**WHAT IS EXPECTED**: Output the whole listing below. Keep it exact.

** Opening SOURCE MATERIAL block **

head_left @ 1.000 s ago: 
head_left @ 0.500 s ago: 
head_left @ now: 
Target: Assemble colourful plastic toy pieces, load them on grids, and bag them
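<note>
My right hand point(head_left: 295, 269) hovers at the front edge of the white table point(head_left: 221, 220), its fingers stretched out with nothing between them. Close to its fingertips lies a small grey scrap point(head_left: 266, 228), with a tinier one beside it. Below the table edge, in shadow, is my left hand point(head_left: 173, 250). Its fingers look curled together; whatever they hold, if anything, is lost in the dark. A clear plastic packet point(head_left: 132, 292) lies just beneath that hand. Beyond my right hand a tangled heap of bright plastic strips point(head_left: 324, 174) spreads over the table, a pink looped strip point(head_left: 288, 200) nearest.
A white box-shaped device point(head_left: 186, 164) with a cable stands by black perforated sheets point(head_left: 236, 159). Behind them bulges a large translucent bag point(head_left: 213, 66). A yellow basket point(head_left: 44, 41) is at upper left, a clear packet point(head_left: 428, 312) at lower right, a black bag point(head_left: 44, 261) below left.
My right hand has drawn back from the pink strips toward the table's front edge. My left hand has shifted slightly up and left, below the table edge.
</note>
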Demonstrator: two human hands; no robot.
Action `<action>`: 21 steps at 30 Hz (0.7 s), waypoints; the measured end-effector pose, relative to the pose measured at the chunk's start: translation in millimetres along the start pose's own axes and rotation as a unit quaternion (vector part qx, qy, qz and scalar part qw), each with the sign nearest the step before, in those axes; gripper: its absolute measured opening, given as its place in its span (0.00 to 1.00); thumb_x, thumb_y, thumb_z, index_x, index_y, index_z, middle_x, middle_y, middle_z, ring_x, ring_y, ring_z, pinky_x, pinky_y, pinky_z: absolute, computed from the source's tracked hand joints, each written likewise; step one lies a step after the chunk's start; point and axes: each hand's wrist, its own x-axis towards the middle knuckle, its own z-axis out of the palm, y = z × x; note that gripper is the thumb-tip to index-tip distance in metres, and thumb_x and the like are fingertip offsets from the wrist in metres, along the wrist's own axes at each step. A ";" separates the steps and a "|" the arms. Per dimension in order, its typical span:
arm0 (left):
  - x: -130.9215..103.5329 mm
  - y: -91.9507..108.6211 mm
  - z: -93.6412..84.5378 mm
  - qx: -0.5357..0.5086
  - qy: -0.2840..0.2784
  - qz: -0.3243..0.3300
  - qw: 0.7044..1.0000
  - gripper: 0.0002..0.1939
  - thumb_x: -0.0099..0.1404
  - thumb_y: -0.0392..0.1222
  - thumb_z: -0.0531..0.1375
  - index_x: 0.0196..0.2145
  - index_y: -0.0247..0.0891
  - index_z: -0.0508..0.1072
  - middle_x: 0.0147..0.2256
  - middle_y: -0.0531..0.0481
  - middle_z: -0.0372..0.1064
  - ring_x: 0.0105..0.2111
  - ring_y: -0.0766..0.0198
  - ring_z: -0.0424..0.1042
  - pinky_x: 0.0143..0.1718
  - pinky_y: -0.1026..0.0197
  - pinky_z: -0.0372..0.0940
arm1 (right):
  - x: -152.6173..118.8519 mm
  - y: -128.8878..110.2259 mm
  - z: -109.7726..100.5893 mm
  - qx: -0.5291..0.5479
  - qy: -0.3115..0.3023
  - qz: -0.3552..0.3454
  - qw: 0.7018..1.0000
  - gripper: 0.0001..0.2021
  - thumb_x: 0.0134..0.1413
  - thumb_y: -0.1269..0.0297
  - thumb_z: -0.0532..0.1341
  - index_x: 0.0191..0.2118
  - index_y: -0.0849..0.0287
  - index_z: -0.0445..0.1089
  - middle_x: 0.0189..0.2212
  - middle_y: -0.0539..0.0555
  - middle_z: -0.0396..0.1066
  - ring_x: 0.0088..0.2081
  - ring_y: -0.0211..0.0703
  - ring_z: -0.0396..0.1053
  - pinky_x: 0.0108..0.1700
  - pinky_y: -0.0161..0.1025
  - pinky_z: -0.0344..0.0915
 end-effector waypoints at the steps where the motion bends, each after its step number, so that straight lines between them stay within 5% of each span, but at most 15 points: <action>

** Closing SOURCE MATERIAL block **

**ANSWER TO THIS EXERCISE**:
head_left @ 1.000 s ago: 
head_left @ 0.500 s ago: 
head_left @ now: 
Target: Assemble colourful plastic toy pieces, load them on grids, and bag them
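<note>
My right hand point(head_left: 295, 269) hovers at the front edge of the white table point(head_left: 221, 220), its fingers stretched out with nothing between them. Close to its fingertips lies a small grey scrap point(head_left: 266, 228), with a tinier one beside it. Below the table edge, in shadow, is my left hand point(head_left: 173, 250). Its fingers look curled together; whatever they hold, if anything, is lost in the dark. A clear plastic packet point(head_left: 132, 292) lies just beneath that hand. Beyond my right hand a tangled heap of bright plastic strips point(head_left: 324, 174) spreads over the table, a pink looped strip point(head_left: 288, 200) nearest.
A white box-shaped device point(head_left: 186, 164) with a cable stands by black perforated sheets point(head_left: 236, 159). Behind them bulges a large translucent bag point(head_left: 213, 66). A yellow basket point(head_left: 44, 41) is at upper left, a clear packet point(head_left: 428, 312) at lower right, a black bag point(head_left: 44, 261) below left.
My right hand has drawn back from the pink strips toward the table's front edge. My left hand has shifted slightly up and left, below the table edge.
</note>
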Demonstrator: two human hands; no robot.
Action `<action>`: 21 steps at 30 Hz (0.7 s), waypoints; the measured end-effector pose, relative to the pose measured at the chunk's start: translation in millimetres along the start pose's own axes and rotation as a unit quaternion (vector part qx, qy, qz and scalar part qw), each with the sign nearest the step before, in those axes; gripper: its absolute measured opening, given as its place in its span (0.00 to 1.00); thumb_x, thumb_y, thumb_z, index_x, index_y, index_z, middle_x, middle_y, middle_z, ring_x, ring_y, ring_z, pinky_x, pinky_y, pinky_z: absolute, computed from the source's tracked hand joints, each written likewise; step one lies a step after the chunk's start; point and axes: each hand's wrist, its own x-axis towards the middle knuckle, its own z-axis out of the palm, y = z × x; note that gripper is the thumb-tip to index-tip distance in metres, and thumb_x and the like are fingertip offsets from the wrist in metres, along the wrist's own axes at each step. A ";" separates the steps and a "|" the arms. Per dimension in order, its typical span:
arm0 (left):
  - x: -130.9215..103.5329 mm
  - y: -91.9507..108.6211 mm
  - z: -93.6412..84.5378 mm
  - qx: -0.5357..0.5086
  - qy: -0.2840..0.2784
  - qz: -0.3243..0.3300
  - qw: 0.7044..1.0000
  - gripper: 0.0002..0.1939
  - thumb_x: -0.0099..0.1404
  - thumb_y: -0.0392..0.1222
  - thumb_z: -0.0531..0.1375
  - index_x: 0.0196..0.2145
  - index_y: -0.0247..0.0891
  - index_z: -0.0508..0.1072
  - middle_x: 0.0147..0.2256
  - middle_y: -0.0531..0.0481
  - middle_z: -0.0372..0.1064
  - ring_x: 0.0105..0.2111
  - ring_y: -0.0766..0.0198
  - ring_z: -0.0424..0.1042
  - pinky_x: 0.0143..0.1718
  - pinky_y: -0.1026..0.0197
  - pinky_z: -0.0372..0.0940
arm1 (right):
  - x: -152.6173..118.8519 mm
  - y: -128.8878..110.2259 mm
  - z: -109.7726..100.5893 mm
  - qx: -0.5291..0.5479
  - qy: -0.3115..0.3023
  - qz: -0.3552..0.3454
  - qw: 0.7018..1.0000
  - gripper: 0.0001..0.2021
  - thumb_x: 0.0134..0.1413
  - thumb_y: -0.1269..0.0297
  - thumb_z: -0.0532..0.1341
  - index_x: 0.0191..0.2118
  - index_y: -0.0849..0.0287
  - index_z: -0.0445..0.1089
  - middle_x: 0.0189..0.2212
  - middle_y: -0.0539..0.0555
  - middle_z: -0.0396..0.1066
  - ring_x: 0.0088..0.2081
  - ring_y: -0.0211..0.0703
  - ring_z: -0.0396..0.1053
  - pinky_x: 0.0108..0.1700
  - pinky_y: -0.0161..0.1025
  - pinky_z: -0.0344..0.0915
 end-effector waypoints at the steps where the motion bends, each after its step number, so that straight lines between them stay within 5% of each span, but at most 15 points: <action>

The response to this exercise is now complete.